Le vibrant hommage de Diomaye à Wade : « Patience, respect et primauté de la nation… vous avez compris que la démocratie n’est pas un butin que l’on arrache… »


Dans un discours empreint de solennité ce matin dans l’enceinte du Grand Théâtre National, le président Bassirou Diomaye Faye a rendu hommage à Abdoulaye Wade en dégageant trois vertus cardinales qui, selon lui, définissent la trajectoire de l’ancien chef de l’État.

 

La première vertu célébrée selon Diomaye Faye est celle de la persévérance. « Rien de durable ne naît dans la précipitation », a rappelé le président Faye, soulignant que les plus justes causes sont presque toujours les plus patientes.
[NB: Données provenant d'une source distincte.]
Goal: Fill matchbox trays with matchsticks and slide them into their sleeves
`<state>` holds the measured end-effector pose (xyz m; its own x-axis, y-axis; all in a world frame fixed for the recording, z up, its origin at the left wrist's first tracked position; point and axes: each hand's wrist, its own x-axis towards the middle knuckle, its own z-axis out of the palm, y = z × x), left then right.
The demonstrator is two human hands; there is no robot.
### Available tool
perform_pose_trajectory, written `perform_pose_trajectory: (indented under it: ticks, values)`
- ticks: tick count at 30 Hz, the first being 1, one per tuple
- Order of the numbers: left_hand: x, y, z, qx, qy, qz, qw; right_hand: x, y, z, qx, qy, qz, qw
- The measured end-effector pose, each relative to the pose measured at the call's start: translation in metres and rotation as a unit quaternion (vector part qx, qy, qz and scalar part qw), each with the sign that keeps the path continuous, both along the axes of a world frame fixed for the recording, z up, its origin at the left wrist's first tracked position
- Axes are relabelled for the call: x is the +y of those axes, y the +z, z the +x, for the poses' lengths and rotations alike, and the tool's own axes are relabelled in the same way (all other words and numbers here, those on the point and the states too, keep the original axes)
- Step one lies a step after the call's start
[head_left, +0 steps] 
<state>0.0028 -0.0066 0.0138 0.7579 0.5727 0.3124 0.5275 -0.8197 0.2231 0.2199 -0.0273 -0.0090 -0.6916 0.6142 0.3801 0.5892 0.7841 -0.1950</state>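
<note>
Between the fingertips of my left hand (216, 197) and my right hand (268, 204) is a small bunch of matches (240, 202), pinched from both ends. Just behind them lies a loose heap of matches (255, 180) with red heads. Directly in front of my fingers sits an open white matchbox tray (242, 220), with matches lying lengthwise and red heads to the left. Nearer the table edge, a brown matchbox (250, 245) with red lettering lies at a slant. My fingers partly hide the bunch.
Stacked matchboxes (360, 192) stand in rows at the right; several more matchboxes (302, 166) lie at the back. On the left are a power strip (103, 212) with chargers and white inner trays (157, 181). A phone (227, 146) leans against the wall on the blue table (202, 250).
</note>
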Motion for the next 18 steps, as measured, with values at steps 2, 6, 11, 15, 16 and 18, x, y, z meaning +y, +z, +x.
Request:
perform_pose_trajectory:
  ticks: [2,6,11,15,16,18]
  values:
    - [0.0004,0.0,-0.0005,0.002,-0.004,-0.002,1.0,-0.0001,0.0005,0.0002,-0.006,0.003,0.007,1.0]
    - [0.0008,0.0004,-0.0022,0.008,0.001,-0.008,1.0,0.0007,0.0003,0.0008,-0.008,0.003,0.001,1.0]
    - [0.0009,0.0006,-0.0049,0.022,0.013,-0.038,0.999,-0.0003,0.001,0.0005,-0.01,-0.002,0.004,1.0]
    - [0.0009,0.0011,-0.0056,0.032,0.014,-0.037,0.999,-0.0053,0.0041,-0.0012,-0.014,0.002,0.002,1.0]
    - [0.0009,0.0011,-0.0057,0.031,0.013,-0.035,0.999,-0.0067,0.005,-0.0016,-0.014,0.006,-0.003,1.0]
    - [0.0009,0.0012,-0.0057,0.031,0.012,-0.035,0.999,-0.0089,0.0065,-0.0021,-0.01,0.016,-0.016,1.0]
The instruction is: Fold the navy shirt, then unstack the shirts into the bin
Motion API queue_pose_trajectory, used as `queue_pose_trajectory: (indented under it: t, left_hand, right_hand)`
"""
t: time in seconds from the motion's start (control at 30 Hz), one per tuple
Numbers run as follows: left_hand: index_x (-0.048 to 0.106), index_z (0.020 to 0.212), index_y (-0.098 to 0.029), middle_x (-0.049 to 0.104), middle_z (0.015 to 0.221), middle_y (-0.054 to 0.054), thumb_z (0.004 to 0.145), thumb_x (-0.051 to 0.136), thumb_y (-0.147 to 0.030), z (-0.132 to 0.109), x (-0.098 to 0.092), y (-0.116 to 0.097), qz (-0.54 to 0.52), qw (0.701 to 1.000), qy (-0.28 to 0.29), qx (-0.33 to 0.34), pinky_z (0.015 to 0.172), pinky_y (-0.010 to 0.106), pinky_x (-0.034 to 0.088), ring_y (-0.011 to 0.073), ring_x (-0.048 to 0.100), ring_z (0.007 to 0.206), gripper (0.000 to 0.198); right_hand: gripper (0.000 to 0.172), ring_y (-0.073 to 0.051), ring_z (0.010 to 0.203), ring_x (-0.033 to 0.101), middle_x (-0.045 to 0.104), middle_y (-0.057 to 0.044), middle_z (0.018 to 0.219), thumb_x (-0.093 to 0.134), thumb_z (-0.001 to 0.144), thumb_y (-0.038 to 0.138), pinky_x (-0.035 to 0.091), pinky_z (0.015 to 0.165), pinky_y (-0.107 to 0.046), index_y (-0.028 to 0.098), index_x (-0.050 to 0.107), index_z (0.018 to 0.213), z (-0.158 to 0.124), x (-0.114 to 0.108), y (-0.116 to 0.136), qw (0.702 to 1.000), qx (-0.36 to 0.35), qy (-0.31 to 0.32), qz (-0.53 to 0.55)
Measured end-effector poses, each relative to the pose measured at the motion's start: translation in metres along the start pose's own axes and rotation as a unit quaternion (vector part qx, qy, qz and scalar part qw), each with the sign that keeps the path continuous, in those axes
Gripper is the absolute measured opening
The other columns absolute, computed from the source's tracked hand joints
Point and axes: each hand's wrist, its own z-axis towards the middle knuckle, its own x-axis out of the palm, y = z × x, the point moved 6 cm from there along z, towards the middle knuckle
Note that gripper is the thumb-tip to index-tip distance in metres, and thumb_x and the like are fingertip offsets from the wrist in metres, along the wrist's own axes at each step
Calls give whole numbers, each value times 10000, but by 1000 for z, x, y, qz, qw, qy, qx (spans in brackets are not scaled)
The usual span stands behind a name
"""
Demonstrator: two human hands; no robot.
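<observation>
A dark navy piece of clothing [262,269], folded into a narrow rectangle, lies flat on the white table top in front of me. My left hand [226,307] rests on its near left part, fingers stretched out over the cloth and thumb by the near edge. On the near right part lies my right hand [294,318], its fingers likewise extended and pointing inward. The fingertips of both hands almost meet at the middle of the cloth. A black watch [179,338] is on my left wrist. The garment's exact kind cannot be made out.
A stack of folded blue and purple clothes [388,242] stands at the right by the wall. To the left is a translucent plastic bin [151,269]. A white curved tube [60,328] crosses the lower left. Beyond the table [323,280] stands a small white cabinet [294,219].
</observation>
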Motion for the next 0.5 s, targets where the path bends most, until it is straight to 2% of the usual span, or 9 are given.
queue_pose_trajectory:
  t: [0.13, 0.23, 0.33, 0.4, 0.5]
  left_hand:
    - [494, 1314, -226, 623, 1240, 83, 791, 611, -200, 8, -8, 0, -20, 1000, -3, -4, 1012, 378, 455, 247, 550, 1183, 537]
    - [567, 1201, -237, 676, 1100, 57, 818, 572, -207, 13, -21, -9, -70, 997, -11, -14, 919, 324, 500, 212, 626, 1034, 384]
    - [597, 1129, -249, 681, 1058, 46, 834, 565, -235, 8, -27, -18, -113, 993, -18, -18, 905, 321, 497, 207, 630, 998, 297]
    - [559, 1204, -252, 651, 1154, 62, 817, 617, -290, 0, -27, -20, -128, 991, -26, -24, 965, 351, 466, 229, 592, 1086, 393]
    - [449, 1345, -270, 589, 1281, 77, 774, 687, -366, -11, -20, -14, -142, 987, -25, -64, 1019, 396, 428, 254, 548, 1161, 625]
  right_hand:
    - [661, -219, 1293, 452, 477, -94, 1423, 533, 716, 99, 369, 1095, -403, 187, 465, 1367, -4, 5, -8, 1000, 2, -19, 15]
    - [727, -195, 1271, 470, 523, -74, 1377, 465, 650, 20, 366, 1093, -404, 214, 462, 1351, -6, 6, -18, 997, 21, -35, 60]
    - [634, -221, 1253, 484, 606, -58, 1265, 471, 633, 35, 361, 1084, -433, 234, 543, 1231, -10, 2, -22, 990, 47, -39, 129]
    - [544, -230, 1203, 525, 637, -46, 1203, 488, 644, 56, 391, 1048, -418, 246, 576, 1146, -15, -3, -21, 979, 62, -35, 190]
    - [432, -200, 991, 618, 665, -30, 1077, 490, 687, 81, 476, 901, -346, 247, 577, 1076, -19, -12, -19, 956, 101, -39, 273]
À rebours d’une époque qui promet à la jeunesse que tout est facile et que tout est dû, la vie de Wade incarnerait, selon lui, une vérité plus rude et plus belle : celle de l’homme au regard fixé sur un horizon que tout commande, qui voit partir les compagnons découragés et choisit de rester.

 

La deuxième vertu est celle du respect de l’adversaire. Le président Faye a rappelé les années difficiles de l’opposant Wade comme la prison, la suspicion, les procès, l’exil intérieur non pour rouvrir des plaies, mais pour mesurer ce que la démocratie sénégalaise a fini par tenir pour acquis. Sous le tribun de combat, a-t-il dit, veillait un homme courtois et attentif aux égards dus à chacun, y compris à ses rivaux. Il a cité en exemple le geste de Wade allant saluer la mère du président Abdou Diouf en pleine campagne électorale. « On peut vouloir l’emporter sans humilier », a résumé Bassirou Diomaye Faye.

 

L’alternance de 2000 a occupé une place centrale dans ce passage. Le président Faye a salué la noblesse des deux protagonistes : Abdou Diouf, qui reconnut sa défaite sans la contester, et Wade, qui reçut la victoire sans esprit de revanche. « Deux hommes que tout opposait écrivirent ensemble l’une des plus belles pages de notre histoire », a-t-il déclaré, rappelant que le pouvoir s’était transmis par la seule volonté du peuple, jamais par la rue ni par la force. La démocratie, a-t-il conclu, « n’est pas un butin que l’on arrache, c’est une flamme que l’on se passe de main en main ».

 

La troisième vertu est celle de l’engagement pour la nation et le continent. Le président Faye a retracé le parcours intellectuel exceptionnel de Wade, de l’école William Ponty au double doctorat en droit et en économie, du décanat de la faculté de droit de Dakar au barreau, pour souligner que cette intelligence ne fut jamais mise au service d’une seule ascension personnelle. En 1956, Wade était déjà aux côtés d’Alioune Diop, de Senghor et de Cheikh Anta Diop au premier Congrès des écrivains et artistes noirs, porté par la conviction que l’homme noir avait le droit de penser le monde et non seulement de le subir.

 

Le fil conducteur de cette vie, a conclu Diomaye Faye, est le refus du misérabilisme. Wade n’a jamais admis qu’un peuple pauvre fût condamné à penser étroitement. « Là où d’autres voyaient des dépenses, il voyait des semences », a-t-il déclaré, saluant le pari constant de l’ancien président sur l’éducation et le génie africain, des cases des tout-petits aux universités essaimées à travers le territoire.